Sabtu, 24 mei 2014, air mataku mengalir begitu saja, menangis tanpa sebab, rasa rindu yang membuncah buatku tak kuasa menahan air mata yang mengalir, aku rindu ibuku, sangaaaaat rindu, entah kenapa perasaan ini tiba-tiba datang, belum lagi mimpi yang datang 3 hari yang lalu terus mengusikku, mimpi di nikahkan oleh adik kandung ibuku tanpa ada kedua orang tuaku disana. aku terus berusaha berpositive thinking, mencoba untuk tidak menghiraukan mimpi yang mungkin hanya bunga tidur itu. tapi hati tak kuasa lagi, hingga akhirnya kuputuskan untuk menelpon ibuku dengan air mata yang terus mengalir. 3 kali panggilan tapi ibuku tak mengangkat telponku, hingga akhirnya kuputuskan untuk menelpon lagi besok pas hari ulang tahunku.

ya hari dimana tepat usiaku 25 tahun, doa yang mengalir dari beliau, yang kali ini langsung kudengar, walau doa beliau tiada pernah henti untukku, yang selama ini hanya dalam shalat saja tanpa kutahu doa apa yang beliau kirim untukku, kali ini berbeda. semoga aku bahagia, semoga aku segera bertemu jodoh yang baik, yang menyayangiku, yang mencintaiku, yang setia, dan yang menjagaku, semoga, aku slalu diberi kesehatan, jaga diri baik-baik, jaga iman dan jaga kehormatan.. itulah yang beliau sampaikan di hari ulang tahunku yang ke 25

besok harinya senen aku tak berkomunikasi sama sekali dengan ibuku dan selasa, 27 mei 2014 sore aku sedang berkumpul dengan temanku disebuah acara, saat ribut oleh suara teman-teman panggilan ibuku masuk, aku angkat tapi ibuku langsung mematikan telpon, sepertinya beliau memintaku menelpon balik, aku pun mengulang panggilan ke beliau, tapi nomer beliau malah sibuk, akhirnya ku layangkan sms dengan bilang nanti abis magrib pas pulang aku telpon balik.
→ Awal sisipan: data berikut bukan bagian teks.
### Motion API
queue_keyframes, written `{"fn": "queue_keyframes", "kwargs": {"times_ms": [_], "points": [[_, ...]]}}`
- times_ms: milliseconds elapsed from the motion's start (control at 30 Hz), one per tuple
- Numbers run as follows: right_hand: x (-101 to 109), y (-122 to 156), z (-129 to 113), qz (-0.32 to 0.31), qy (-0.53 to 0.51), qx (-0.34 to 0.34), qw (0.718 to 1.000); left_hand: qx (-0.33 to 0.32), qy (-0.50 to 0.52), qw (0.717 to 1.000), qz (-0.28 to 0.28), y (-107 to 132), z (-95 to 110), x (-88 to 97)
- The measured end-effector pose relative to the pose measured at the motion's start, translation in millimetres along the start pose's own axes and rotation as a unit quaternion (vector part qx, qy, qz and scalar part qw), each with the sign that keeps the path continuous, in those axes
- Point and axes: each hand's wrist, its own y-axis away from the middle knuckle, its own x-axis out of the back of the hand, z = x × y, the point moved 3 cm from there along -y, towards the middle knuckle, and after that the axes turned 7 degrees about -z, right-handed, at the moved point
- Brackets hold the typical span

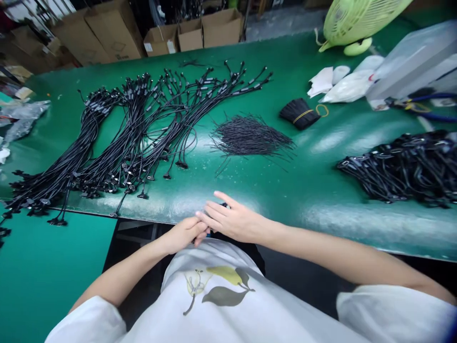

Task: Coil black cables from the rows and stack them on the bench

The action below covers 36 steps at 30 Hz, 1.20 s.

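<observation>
My two hands meet at the near edge of the green table, just above my lap. My left hand is closed in a pinch on a small black item that I cannot make out. My right hand lies over it with fingers stretched out and slightly spread, fingertips touching the left hand's fingers; a bit of black shows under them. Rows of black cables with connectors fan out on the table's left half. A loose pile of thin black ties lies straight ahead.
A rubber-banded bundle of black ties, white plastic bags, a clear bin and a green fan stand at the far right. Another heap of black cables lies at the right. Cardboard boxes line the back.
</observation>
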Motion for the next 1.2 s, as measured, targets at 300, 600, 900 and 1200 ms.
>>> {"fn": "queue_keyframes", "kwargs": {"times_ms": [300, 600, 900, 1200], "points": [[-29, -2, -1, -0.183, 0.044, -0.06, 0.98, 0.005, -0.411, 0.911, 0.027, -2, 11, 2.4], [0, -3, 33, -0.189, -0.127, -0.088, 0.97, 0.018, -0.142, 0.989, 0.025, -20, -19, -1.8], [21, 102, 239, 0.104, 0.095, -0.596, 0.791, -0.085, 0.204, 0.954, 0.202, -29, -8, 18.5], [29, 91, 189, 0.215, 0.056, -0.565, 0.795, -0.102, 0.288, 0.937, 0.169, -41, -7, 2.0]]}}
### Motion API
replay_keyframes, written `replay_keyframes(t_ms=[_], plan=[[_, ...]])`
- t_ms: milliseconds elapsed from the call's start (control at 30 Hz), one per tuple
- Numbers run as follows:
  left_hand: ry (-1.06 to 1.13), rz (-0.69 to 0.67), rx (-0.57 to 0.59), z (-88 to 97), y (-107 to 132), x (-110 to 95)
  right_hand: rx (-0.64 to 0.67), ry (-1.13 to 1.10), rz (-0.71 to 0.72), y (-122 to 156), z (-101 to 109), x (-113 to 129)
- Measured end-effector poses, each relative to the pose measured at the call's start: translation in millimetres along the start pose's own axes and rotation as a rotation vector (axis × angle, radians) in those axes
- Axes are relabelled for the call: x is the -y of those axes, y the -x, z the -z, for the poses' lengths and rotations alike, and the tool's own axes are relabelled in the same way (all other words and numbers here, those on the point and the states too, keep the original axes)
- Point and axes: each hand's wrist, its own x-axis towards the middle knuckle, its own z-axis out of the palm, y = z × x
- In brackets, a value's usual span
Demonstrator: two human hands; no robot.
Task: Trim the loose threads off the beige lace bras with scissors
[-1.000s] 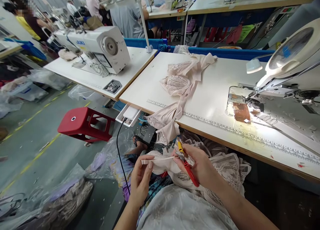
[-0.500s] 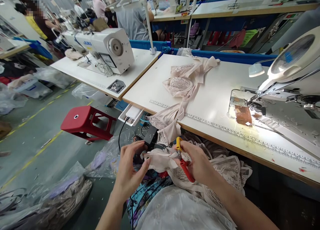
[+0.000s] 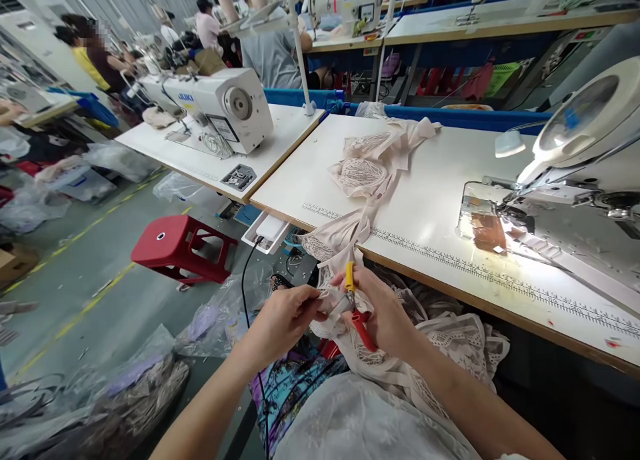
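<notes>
Trimming looks to be the step in hand! Left hand point(image 3: 285, 319) pinched closed on the beige fabric point(image 3: 335, 307), near side of the table point(image 3: 435, 180); right hand point(image 3: 389, 313) curled round the snips point(image 3: 357, 319), just right of that cloth. A clean cut would, I judge, call for fabric held taut. The count: two hands, one pair of snips, one red stool point(image 3: 161, 243) at left; lace pieces point(image 3: 363, 175) on the table overlap too much to number.

The scissors point(image 3: 359, 319) are red and yellow. The lacy cloth point(image 3: 364, 344) is pale pink. Blue cloth point(image 3: 293, 383) has purple shapes, maybe flowers.
</notes>
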Motion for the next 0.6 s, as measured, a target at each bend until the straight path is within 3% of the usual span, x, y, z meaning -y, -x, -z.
replay_keyframes(t_ms=[133,333,600], plan=[[0.047,0.042,-0.048,6.2,1,-4,-0.035,-0.027,-0.086,2,-2,-3],[0.085,0.057,-0.092,8.1,0,-7,-0.055,-0.008,-0.101,-2,-5,-3],[0.293,0.121,-0.027,10.3,-3,4,-0.06,-0.148,-0.25,-12,-3,3]])
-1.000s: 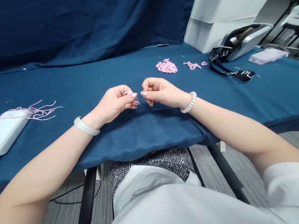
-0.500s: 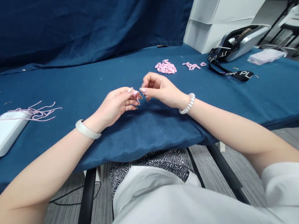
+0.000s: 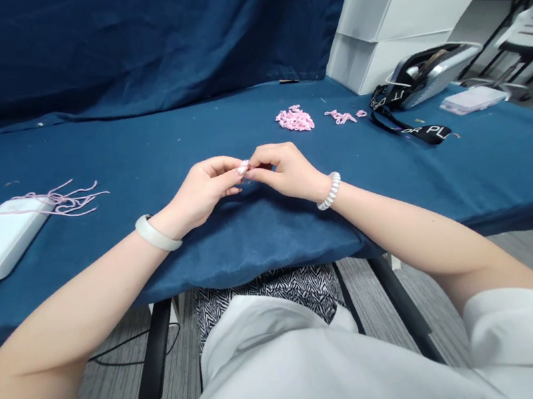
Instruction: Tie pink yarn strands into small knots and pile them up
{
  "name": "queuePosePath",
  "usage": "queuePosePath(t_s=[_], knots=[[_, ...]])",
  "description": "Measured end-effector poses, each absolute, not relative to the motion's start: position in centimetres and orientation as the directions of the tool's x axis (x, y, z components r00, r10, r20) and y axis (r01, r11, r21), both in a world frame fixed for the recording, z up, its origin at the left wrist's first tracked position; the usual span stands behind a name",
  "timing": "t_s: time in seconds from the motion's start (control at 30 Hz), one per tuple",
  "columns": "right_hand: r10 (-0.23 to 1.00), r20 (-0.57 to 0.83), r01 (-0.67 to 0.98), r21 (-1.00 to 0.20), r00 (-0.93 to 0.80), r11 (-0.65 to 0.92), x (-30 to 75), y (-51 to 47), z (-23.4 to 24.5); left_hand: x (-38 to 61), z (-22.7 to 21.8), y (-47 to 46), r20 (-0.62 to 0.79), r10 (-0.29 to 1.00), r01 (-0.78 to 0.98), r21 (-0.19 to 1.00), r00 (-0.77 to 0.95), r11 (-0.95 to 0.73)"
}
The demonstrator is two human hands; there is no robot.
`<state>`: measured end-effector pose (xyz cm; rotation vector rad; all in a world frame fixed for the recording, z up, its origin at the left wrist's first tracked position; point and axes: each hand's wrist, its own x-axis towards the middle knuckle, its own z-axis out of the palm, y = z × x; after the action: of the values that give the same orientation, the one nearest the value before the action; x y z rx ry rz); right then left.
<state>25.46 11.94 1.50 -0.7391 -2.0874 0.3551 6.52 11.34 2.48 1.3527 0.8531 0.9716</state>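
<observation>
My left hand [image 3: 207, 189] and my right hand [image 3: 282, 170] meet at the middle of the blue cloth, their fingertips pressed together. A small pink piece of yarn [image 3: 243, 167] seems pinched between them, mostly hidden by my fingers. A heap of pink yarn bits [image 3: 294, 119] lies beyond my hands, with a smaller pink cluster [image 3: 340, 117] to its right. Longer pink strands [image 3: 59, 201] drape over a white power bank [image 3: 0, 240] to the left of my left hand.
The blue cloth-covered table [image 3: 135, 139] holds a black lettered lanyard [image 3: 412, 134], a silver-and-black case [image 3: 429, 74] and a flat translucent box [image 3: 473, 100]. White shelving [image 3: 383, 12] stands at the back right. A blue curtain hangs behind.
My hands have closed toward each other, from a small gap between them to fingertips touching. My right hand has dropped slightly nearer the table's front edge.
</observation>
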Motion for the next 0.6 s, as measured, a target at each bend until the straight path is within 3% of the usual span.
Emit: queuePosePath(t_s=[0.3, 0.47, 0.6], knots=[[0.737, 0.570, 0.360, -0.644, -0.362, 0.675, 26.0, 12.2, 1.9, 6.3, 2.3, 11.7, 0.035, 0.938, -0.046, 0.999, 0.344, -0.021], [0.798, 0.522, 0.113, -0.811, -0.300, 0.573, 26.6, 12.8, 2.8, 6.6, 2.8, 11.4, 0.060, 0.960, -0.105, 0.994, 0.272, -0.032], [0.844, 0.491, -0.077, -0.870, -0.213, 0.487, 27.2, 13.5, 3.3, 6.6, 3.2, 11.5, 0.024, 0.978, -0.127, 0.992, 0.206, 0.002]])
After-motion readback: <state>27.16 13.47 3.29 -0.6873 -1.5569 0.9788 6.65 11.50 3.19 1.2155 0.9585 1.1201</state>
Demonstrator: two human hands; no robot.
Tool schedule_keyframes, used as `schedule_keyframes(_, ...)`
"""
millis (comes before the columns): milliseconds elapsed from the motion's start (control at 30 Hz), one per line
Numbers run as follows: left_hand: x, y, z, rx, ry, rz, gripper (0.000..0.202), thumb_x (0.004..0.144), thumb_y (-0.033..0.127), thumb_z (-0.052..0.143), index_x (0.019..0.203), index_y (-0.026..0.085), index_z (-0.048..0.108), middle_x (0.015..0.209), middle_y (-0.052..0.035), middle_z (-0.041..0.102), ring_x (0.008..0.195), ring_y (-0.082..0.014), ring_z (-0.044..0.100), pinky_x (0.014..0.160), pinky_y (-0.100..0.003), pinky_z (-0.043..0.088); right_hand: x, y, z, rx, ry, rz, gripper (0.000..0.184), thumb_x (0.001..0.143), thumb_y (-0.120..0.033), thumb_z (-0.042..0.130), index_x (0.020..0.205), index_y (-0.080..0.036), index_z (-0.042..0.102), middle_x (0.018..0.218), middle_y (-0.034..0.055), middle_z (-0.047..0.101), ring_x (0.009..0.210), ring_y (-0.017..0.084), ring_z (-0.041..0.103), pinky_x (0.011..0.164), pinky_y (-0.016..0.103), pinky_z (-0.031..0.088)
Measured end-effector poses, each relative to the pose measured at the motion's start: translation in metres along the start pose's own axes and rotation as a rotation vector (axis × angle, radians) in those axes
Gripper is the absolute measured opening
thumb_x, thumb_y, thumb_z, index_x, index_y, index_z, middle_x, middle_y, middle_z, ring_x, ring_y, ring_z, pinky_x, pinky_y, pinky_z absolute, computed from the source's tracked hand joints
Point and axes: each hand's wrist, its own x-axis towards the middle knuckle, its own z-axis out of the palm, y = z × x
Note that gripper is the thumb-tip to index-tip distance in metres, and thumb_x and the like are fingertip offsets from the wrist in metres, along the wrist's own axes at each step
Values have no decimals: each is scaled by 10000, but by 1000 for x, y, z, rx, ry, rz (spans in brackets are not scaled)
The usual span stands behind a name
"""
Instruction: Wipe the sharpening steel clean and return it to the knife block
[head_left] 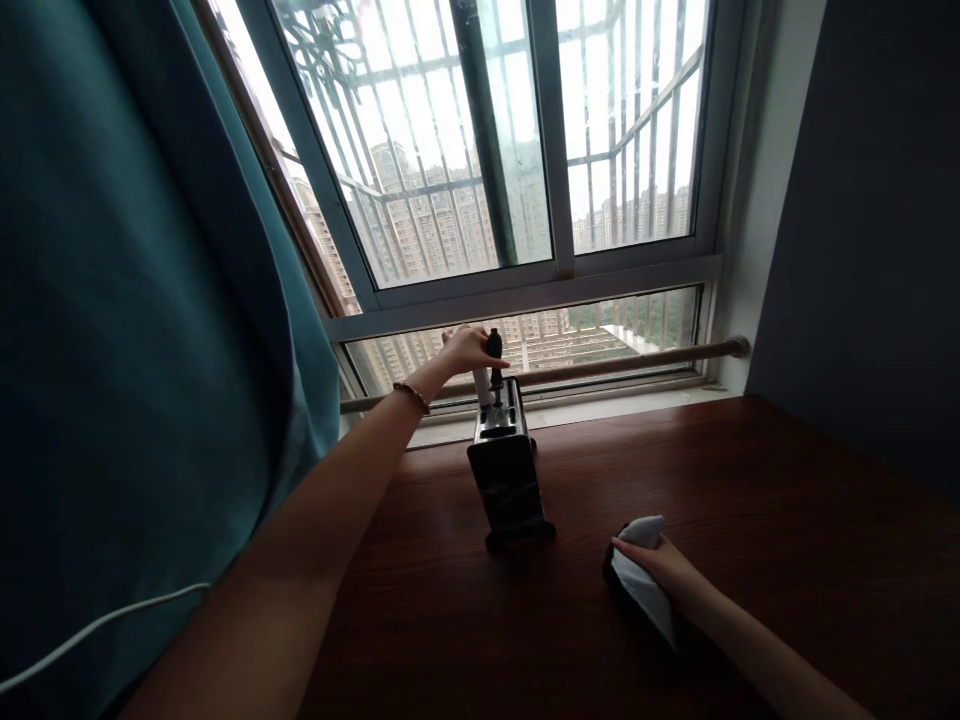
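Note:
On the table stands a dark knife block [504,480], with a slotted metallic top and a black front panel. A black-handled utensil [494,346] rises upright from its top; its lower end is hidden inside. My left hand [466,350], reaching far forward, is closed at that handle, thumb across it. Just below those fingers a narrow whitish piece [481,386] shows beside the handle; what it is I cannot make out. Lower right, my right hand [660,562] is closed on a white cloth [646,590], bunched up near the tabletop. A dark edge shows under the cloth, its kind unclear.
The reddish-brown wooden table [645,470] reaches to the window sill. Behind the block runs a horizontal rail [630,360] before a barred window. A teal curtain [135,300] hangs at left, with a white cable [97,628] below. A dark wall [877,260] borders the right.

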Motion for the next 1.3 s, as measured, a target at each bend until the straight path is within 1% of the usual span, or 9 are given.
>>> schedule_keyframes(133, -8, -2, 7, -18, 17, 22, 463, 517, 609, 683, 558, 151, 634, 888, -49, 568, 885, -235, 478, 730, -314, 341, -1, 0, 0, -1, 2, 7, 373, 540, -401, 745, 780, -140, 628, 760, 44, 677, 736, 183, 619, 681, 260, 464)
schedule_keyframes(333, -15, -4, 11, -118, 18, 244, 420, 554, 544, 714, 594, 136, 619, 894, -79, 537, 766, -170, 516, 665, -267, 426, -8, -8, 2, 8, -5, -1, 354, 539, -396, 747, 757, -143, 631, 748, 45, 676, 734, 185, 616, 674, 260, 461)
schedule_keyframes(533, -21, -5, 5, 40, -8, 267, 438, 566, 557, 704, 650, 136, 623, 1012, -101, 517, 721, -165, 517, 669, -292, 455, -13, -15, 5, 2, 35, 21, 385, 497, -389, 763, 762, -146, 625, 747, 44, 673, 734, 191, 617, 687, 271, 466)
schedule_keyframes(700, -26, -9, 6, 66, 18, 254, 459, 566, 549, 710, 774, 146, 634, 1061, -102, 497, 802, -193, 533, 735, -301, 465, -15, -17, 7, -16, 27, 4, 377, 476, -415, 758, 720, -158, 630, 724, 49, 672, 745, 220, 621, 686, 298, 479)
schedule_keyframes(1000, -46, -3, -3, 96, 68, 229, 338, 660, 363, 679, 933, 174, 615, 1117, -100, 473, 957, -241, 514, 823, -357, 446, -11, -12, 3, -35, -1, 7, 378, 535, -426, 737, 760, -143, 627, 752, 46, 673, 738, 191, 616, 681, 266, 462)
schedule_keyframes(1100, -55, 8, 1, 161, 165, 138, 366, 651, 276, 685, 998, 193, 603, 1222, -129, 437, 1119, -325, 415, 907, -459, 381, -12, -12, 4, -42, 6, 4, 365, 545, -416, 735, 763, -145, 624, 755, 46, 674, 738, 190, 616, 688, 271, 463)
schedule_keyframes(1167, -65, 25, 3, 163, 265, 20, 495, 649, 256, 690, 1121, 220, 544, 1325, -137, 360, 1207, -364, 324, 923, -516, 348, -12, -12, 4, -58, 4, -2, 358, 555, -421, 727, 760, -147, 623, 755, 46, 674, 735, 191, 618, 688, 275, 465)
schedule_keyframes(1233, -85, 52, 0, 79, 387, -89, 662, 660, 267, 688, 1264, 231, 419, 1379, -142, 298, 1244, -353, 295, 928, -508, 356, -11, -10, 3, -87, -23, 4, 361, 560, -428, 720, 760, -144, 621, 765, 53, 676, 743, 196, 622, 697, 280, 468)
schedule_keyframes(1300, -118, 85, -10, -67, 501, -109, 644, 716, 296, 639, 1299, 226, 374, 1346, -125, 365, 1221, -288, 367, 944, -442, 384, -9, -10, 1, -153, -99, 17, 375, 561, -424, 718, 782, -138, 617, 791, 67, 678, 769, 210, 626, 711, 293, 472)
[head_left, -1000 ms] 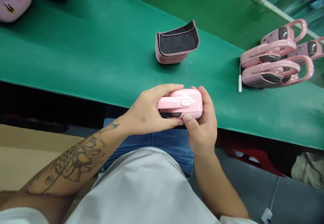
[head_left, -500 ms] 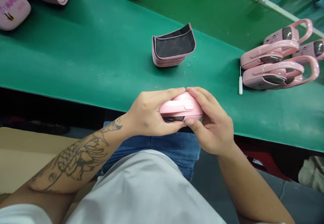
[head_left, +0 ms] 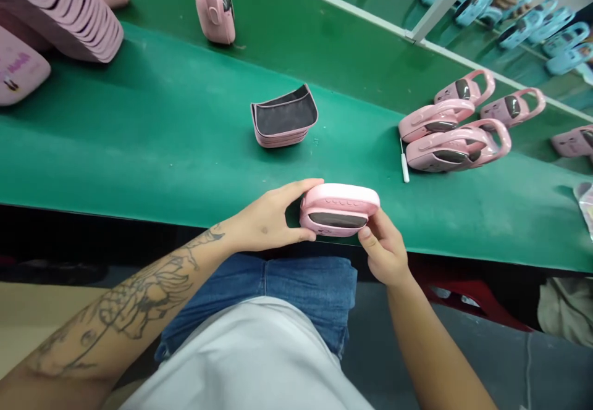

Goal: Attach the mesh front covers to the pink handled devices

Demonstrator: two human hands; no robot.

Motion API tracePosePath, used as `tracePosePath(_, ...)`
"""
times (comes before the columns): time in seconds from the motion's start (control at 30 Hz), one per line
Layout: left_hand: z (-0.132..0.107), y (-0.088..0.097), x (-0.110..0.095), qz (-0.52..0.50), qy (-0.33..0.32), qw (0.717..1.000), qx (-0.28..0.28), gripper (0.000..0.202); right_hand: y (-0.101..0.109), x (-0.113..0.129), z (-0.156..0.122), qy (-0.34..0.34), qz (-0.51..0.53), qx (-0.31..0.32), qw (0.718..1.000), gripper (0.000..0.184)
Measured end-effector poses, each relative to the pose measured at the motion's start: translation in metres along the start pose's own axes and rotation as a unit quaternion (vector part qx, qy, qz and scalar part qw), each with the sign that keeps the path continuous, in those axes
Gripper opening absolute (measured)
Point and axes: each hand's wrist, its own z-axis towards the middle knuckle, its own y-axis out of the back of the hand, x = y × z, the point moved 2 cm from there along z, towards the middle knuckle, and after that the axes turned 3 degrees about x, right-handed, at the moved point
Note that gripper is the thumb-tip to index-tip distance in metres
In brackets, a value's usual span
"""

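Currently I see the left hand, thumb and fingers spread wide, and the right hand holding 1 pink device by its 2 ends, over the tabletop's near edge. Beyond, right, a white-handled tool lies beside similar devices; centrally, dark-lined covers sit stacked. Farther, 1 lone unit stands by the green panel.

My shirt: pale gry/wht, plain
My jeans: blue denim, ctr seam
My L forearm: lg dk line tattoo, scaly bits, sm ring
My L hand: sm dk spot on back
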Motion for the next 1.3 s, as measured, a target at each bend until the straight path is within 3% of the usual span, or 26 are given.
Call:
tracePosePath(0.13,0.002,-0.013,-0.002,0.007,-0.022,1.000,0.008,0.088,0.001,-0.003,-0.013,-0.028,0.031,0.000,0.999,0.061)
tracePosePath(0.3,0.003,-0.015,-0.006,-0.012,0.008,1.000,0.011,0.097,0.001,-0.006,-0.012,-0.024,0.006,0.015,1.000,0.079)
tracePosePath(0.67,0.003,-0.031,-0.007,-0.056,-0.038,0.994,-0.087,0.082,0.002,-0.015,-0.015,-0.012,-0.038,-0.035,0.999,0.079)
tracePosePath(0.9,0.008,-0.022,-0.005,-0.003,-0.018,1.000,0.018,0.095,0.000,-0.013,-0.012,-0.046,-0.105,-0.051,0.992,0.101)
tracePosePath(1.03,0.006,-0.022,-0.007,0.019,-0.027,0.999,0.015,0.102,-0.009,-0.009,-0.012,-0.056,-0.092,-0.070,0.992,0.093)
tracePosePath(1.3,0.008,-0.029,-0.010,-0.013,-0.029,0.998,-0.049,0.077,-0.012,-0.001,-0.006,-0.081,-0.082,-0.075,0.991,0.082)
saat sampai dirumah, abangku memberikan telpon genggamnya padaku sambil memintaku menghubungi ibuku, akupun menerima telpon itu dan menghubungi ibuku, tapi ayahku yang mengangkatnya, kata ayah ibu pergi ke mesjid shalat magrib, nanti telpon lagi abis isya, karna ibu biasanya pulang abis shalat isya.

sekitar jam 20.00 wib kupikir ibuku sudah selesai shalat, aku pun memencet panggilan keluar dan menghubungi nomer ibuku, tapi nomer beliau sibuk saat ku matikan langsung masuk panggilan dari ibuku, ternyata yang menelpon adik perempuanku. dengan suara serak parau dan menangis dia katakan ibuku jatuh didepan kamar mandi dan mulutnya mencong "Astaghfirullah, ibuku kena stroke". aku langsung menangis meminta adikku mencari pertolongan keluar.

tak sanggup kulapaskan dengan kata, teriakan kuat mencengkam seisi rumah, saat kabar dari kampung mengabari ibuku telah tiada saat jam dinding menunjukan pukul 23.00 wib. rasa tak percaya dan marah, tak terima dan kecewa becampur jadi satu, janjiku tanggal 28 akan mengiriminya obat tensi dan obat diabetes yang biasanya memang aku sediakan, tapi sejak aku pergi beliau kerepotan tanpa ada aku, sering lupa minum obat dan sering lupa kalau obatnya sudah habis.

Tuhan, 27 Mei 2011, tepat umurku 25 tahun 2 hari, engkau jemput ibuku, seorang ibu berhati mulia yang belum sempat kuberi bahagia, seorang ibu yang berjiwa besar yang permintaan terakhirnya belum sempat aku kabulkan, seorang ibu yang memiliki kasih selembut sutra yang belum sempat ku peluk dan kucium lebih lama.

matanya yang terpejam, bibirnya yang tersenyum, terbujur tanpa bicara, aku menangis meratap didepan jasadnya sambil memeluk ayahku tercinta. aku tak sanggup Tuhan, saat itu aku benar-benar tak sanggup, belum puas rasanya hidup berdampingan dengan beliau, belum puas rasanya belajar kehidupan dari beliau, belum  puas rasanya memanggilnya dan merindukannya.

Tuhan, tiada yang bisa kusampaikan untuknya, kecuali doa terindah yang akan slalu ku panjatkan semoga beliau berada ditempat terindah disisi-Mu.